## PROVIDED MATERIAL
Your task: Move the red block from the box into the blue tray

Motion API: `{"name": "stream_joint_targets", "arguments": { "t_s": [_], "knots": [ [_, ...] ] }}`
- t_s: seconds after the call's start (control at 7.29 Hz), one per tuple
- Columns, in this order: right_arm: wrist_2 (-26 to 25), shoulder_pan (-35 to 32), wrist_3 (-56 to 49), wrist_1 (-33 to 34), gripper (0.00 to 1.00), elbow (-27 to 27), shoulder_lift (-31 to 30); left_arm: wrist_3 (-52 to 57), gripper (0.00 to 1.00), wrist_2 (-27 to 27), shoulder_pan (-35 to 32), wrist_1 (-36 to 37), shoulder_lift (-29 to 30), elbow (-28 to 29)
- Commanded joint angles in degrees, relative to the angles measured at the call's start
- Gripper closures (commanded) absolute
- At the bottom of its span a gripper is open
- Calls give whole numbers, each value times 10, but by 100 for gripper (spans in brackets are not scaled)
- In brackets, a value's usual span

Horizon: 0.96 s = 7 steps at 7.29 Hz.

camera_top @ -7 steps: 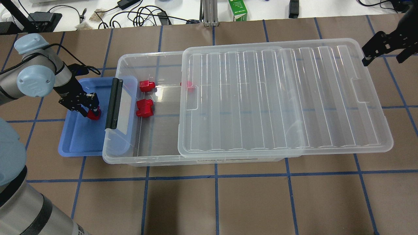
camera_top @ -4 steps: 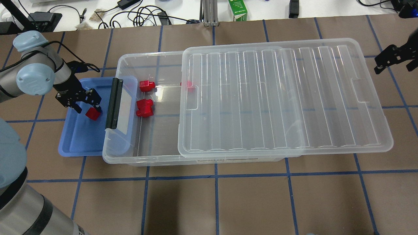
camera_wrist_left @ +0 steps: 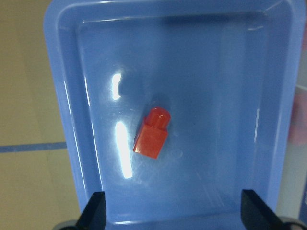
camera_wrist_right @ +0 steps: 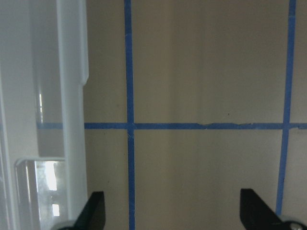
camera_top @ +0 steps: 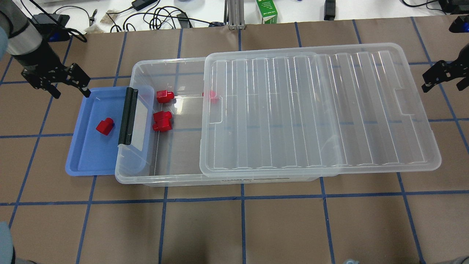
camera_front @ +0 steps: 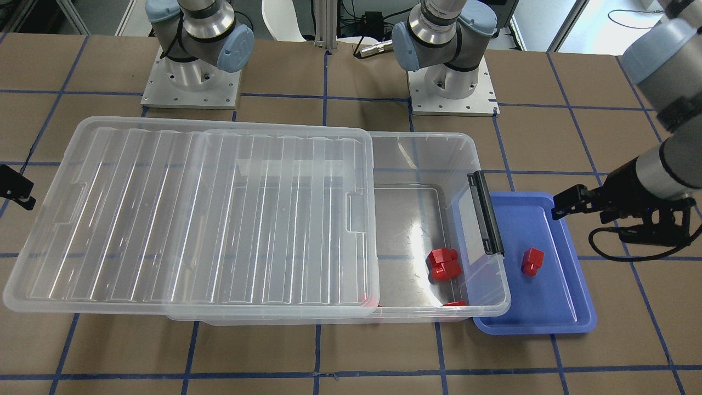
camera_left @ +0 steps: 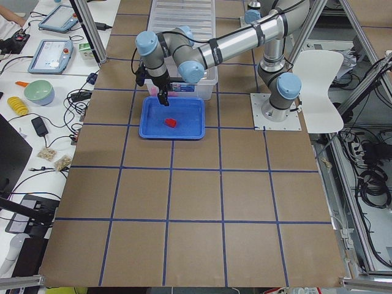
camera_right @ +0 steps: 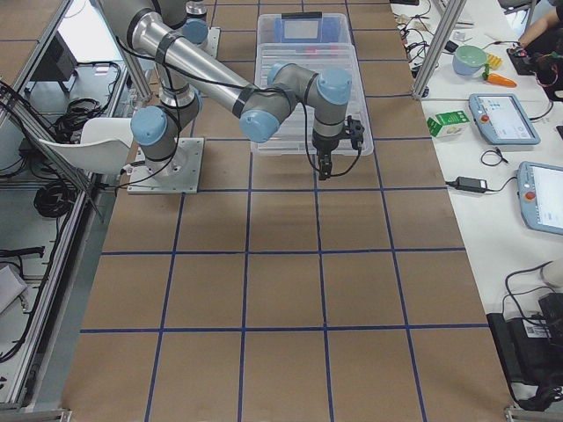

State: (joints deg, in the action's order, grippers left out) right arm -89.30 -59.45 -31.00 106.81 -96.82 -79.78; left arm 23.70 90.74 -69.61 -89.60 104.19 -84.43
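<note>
The small red block (camera_top: 105,126) lies loose in the blue tray (camera_top: 88,154), which is tucked under the left end of the box (camera_top: 165,64). The block also shows in the left wrist view (camera_wrist_left: 152,134) and the front view (camera_front: 532,260). My left gripper (camera_top: 72,94) is open and empty, raised over the tray's far left corner. My right gripper (camera_top: 442,87) is open and empty, beyond the right edge of the clear lid (camera_top: 318,110). The right wrist view shows only the lid edge and table between its fingertips.
The lid is slid right, leaving the box's left end open. Inside lie a small red block (camera_top: 165,96), a chunky red double block (camera_top: 162,121) and a red piece under the lid edge (camera_top: 210,95). The black latch bar (camera_top: 127,116) overhangs the tray. A green carton (camera_top: 266,11) and cables sit behind.
My left gripper opened and let go of the red block in the tray, then rose and drew back to the far left. My right gripper shifted slightly right and nearer.
</note>
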Motion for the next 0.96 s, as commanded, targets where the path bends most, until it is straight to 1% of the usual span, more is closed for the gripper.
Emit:
{"name": "stream_joint_targets", "arguments": {
  "t_s": [0.0,0.27,0.41,0.69,0.82],
  "knots": [
    [0,0,2,-3,0,-32,0,-48,0,5,-56,-69,-65,37],
    [0,-4,10,2,0,-37,-5,-127,0,-2,-112,-96,-123,24],
    [8,-6,19,1,0,-36,-6,-133,0,-9,-135,-97,-140,21],
    [10,-21,20,0,0,-37,-8,-168,0,-13,-155,-92,-125,3],
    [10,-46,28,1,0,-37,-9,-201,0,-11,-173,-89,-143,-30]
  ]
}}
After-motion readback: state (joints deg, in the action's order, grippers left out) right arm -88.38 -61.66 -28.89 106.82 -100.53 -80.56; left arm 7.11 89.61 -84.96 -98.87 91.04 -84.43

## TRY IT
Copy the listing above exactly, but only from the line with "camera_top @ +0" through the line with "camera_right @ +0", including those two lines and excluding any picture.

## EXERCISE RESULT
camera_top @ +0 steps: 
camera_front @ +0 steps: 
camera_left @ +0 steps: 
camera_right @ +0 steps: 

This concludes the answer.